The clubhouse itself is probably Brian Johnson's best known design. It features on the Emerati 20 Dirhams note. Back in the day my office band played several gigs there. Very special memories.

I count myself very fortunate to have been part of this remarkable practice for more than 20 years now and leading the BIM initiative for most of that time. Brian has many skills. His design sense and ability to manage clients impressed me very early on.
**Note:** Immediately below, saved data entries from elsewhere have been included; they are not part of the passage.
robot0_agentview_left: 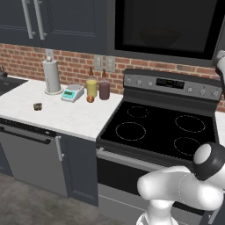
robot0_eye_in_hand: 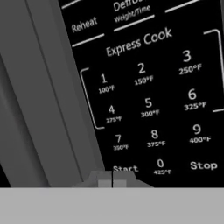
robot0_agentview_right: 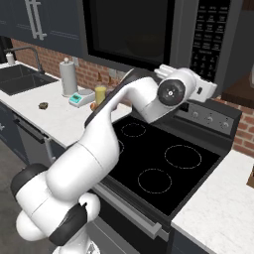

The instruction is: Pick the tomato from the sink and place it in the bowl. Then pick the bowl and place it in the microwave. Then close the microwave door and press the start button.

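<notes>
My end effector (robot0_eye_in_hand: 112, 178) is closed, its two tips pressed together with nothing between them, and in the hand view they rise at the bottom centre of the frame right under the word Start on the microwave (robot0_agentview_right: 149, 30) keypad (robot0_eye_in_hand: 148, 113). That is the relation my next move turns on: the Start button (robot0_eye_in_hand: 125, 168) lies straight ahead of my tips and a touch to the right of their seam, so I judge a short push forward along my own axis should land on it, with the 0 key just to its right and the Stop key further right as the ones to avoid. In the right base view my wrist sits at centre right, against the lower part of the control panel in the upper right of the frame. The microwave door (robot0_agentview_left: 169, 26) looks shut in the upper right of the left base view, and through its dark glass I can faintly make out the bowl (robot0_agentview_left: 159, 38) inside; the tomato I cannot make out there. Whether my tips already touch the panel I cannot tell, since the lower edge of the Start label is cut off behind them
</notes>
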### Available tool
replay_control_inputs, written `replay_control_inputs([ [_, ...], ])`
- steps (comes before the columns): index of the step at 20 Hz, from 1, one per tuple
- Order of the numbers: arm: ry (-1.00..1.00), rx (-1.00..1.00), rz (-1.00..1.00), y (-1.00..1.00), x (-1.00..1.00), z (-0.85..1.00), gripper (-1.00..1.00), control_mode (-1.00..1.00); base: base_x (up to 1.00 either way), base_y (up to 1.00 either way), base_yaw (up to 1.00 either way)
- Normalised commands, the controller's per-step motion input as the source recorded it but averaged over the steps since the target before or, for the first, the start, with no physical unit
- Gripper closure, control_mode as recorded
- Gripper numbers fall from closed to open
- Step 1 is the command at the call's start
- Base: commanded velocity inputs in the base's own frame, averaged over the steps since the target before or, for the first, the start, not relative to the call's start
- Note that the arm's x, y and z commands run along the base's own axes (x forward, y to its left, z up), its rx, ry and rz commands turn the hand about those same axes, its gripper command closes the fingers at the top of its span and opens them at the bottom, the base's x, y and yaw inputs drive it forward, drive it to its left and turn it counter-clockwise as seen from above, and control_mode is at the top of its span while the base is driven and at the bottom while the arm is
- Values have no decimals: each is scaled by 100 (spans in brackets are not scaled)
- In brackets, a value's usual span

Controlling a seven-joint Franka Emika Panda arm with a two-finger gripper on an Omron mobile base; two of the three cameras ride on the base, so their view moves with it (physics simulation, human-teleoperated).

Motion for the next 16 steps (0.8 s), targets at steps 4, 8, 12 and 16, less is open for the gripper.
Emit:
replay_control_inputs([
  [4,0,0,4,-2,10,-10,100,-100,0,0,0],
  [8,0,0,2,0,25,-3,100,-100,0,0,0],
  [12,0,0,1,-2,36,0,100,-100,0,0,0],
  [16,0,1,6,-21,36,-3,100,-100,0,0,0],
])
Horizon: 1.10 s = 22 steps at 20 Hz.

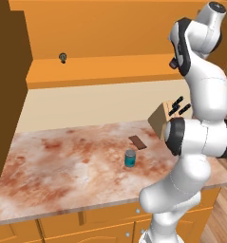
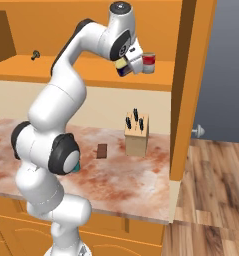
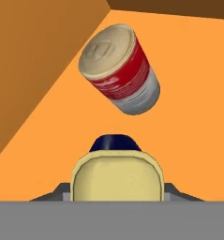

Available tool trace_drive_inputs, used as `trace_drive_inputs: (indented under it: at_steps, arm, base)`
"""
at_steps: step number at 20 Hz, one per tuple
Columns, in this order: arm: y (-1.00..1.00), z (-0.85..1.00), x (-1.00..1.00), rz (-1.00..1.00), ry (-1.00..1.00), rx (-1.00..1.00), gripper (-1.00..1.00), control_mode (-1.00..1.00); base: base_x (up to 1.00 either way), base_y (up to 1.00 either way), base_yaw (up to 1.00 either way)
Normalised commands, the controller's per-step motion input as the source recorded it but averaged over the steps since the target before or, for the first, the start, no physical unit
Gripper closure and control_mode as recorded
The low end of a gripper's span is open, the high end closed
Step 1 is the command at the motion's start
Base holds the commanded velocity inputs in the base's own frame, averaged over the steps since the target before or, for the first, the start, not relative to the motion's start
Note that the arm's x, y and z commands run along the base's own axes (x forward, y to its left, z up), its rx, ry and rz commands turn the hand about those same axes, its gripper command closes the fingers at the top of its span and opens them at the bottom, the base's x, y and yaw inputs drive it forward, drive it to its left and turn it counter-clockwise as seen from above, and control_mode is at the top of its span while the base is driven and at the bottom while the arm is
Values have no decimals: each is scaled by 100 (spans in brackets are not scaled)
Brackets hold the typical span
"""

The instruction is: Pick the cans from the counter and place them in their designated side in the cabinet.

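The cabinet [image 2: 91, 75] shelf carries the red-and-grey can [image 2: 149, 63]; at its 9 o'clock, the fingers [image 2: 127, 67] are clamped tight on the dark blue can [image 2: 122, 66], just above the shelf. The teal can [image 1: 129, 158] stands on the tabletop [image 1: 62, 161], knife block [image 2: 136, 134] at its 2 o'clock.

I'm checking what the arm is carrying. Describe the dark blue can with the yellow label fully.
The small dark blue can with the yellow label is clamped in the shut claw up at the orange wooden cabinet shelf, close beside the red-and-grey can. In the hand view its pale yellow label faces the camera, a dark blue band above.
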Motion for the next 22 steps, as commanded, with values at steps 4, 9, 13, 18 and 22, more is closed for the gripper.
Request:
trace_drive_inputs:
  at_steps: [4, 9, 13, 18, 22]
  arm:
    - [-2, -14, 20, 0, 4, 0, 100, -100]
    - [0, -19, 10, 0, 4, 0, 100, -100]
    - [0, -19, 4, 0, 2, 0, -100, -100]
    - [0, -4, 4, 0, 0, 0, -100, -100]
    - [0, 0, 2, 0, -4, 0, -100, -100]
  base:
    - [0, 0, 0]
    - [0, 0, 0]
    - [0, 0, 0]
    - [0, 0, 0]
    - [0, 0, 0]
Clients can be their own worst enemies at times but he can usually steer them away from the rocks.

 


 

But the biggest takeaway from last night is the team spirit that he has cultivated at GAJ over the years. The work environment in Dubai can be quite harsh, but the atmosphere at GAJ has always been very positive.

Thanks to everyone there for contributing to a great evening.

 



Well this is interesting. Sorting through my old diary folders on Onedrive, I came across my tenth anniversary at GAJ. So half-way through the Dubai adventure with all its ups and downs.

To mark that milestone I was allowed to choose a set of key players from my BIM team and take the out for lunch. As it turned out this was my last "all you can eat" splurge before I was hit by a diabetes diagnosis and catapulted along a crash diet to lose 33kg in 18 months.

Apart from my huge stomach, the memorable feature about this group photo is those faces. People who I was very proud to know. Quite diverse in background, personality and role, but each one a star performer in their own right. Apart from me, they have all moved on to success with other companies. More power to them.



Soon after this I embarked on a series of "BIM breakfast" talks. It was a monthly event, and my first effort was entitled "seven stages of a BIM addict" Where do creative thoughts come from? I was not a natural performer, either as a musician or a public speaker, but I forced myself to try and somehow I discovered surprising and spontaneous talents within myself.

As an aside, I have just embarked on another radical restructuring of my diet to reverse the gradual upward slide of the last couple of years. The diabetes has not yet come back, but all the same I need to lose 10kg to get back to a healthy weight before I retire.